Friday, April 1, 2011

The Problem of Plastic Bags

Plastic bags are a true menace to our ecosystems and our waste diversion goals. Barely recyclable, almost all of the 400 plastic bags used per second in the state are discarded. Once discarded, they either enter our landfills or our marine ecosystem.

People think of plastic bags as being free. Instead, they actually cost taxpayers millions every year. In San Francisco alone, City officials estimate that they spend $8.5 million annually to deal with plastic bag litter. That equates to around 17 cents for every bag distributed in the city. Additionally:

* It costs the state $25 million annually to manage plastic bag pollution.
* Public agencies in California spend in excess of $303 million annually in litter abatement.
* Southern California cities have spent in excess of $1.7 billion in meeting Total Maximum Daily Loads for trashed in impaired waterways.
* Cities and recyclers spend incalculable amounts removing plastic bags from their recyclables stream, where they jam machinery and add to the manual labor costs of recycling.

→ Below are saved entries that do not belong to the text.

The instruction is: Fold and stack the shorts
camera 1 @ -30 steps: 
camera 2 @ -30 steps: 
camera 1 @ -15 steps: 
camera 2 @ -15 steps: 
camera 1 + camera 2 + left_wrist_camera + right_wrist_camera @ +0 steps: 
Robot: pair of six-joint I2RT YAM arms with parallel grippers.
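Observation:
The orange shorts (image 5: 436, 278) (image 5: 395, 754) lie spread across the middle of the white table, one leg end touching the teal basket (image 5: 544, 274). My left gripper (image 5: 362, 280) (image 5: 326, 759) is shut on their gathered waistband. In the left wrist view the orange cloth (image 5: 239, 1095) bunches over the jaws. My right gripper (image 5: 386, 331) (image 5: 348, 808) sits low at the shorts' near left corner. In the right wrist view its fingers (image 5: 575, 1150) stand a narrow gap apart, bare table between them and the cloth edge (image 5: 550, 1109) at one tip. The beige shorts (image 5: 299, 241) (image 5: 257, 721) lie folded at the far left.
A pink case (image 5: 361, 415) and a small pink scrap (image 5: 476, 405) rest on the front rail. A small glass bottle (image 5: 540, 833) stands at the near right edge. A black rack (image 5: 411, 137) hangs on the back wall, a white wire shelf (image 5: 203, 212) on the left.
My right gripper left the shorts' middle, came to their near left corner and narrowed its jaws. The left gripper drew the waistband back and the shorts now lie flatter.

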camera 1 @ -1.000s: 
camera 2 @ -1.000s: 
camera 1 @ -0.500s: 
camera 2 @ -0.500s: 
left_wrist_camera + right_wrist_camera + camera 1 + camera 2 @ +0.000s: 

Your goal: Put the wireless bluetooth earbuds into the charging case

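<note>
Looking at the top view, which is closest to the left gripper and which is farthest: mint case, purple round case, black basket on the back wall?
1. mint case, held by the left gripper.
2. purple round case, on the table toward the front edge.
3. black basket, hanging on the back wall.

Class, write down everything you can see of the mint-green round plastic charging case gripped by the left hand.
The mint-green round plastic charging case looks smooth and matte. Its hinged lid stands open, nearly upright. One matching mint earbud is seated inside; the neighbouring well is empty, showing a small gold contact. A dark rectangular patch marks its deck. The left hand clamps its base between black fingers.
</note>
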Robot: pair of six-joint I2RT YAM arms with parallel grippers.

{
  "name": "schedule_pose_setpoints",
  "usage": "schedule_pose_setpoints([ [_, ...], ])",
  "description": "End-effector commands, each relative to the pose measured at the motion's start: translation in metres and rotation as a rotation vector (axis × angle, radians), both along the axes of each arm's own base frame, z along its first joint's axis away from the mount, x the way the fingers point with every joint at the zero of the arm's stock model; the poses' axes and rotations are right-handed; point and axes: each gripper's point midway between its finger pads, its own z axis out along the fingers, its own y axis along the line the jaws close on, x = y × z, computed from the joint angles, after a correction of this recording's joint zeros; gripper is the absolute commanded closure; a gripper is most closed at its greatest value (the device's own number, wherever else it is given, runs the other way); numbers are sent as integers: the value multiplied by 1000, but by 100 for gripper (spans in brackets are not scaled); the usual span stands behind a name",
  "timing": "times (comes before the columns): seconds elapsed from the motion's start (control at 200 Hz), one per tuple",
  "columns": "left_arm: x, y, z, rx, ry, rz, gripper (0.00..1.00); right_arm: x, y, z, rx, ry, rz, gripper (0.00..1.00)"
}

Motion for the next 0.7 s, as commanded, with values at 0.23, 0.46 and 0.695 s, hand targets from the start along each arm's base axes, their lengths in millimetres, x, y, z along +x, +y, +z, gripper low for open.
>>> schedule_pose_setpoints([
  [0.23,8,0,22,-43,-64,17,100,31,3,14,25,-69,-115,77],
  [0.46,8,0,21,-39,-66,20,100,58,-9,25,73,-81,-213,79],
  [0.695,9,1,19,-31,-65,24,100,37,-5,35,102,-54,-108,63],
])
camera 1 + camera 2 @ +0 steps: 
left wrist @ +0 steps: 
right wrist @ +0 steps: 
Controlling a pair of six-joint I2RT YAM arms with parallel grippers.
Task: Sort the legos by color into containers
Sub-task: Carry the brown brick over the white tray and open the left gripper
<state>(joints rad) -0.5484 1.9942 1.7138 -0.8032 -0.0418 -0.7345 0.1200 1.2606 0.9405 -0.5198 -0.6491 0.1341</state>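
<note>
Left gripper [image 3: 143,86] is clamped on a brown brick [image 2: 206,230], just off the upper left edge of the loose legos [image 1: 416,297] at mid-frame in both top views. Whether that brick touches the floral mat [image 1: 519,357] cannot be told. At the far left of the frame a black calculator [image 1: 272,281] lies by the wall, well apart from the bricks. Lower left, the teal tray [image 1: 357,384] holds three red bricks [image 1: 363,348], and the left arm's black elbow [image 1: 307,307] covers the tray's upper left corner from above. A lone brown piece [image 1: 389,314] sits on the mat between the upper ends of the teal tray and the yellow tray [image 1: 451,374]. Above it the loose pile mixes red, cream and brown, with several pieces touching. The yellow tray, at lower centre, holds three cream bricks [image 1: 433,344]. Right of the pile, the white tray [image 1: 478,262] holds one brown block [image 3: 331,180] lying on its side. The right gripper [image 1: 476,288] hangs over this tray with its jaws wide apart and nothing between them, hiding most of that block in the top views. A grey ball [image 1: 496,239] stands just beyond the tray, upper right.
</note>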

At least 267 species have been scientifically documented to be adversely affected by plastic marine debris and it is estimated to kill over 100,000 marine mammals and turtles each year. Plastic bags are considered especially dangerous to sea turtles, who may mistake them for jellyfish, a main food source. 86% of all known species of sea turtles have had reported problems of entanglement or ingestion of marine debris. Plastic bags that enter our marine environment eventually break down into small fragments.

Plastic bags, which are made from natural gas or oil, consume an energy equivalent of thousands of barrels of oil a day just to meet California's consumption. Numerous recent international, national, state and local reports have called for the banning or drastic reduction of plastic bags due to their environmental damage. Achim Steiner, head of the UN Environmental Program, recently said "there is simply zero justification for manufacturing [plastic bags] any more, anywhere."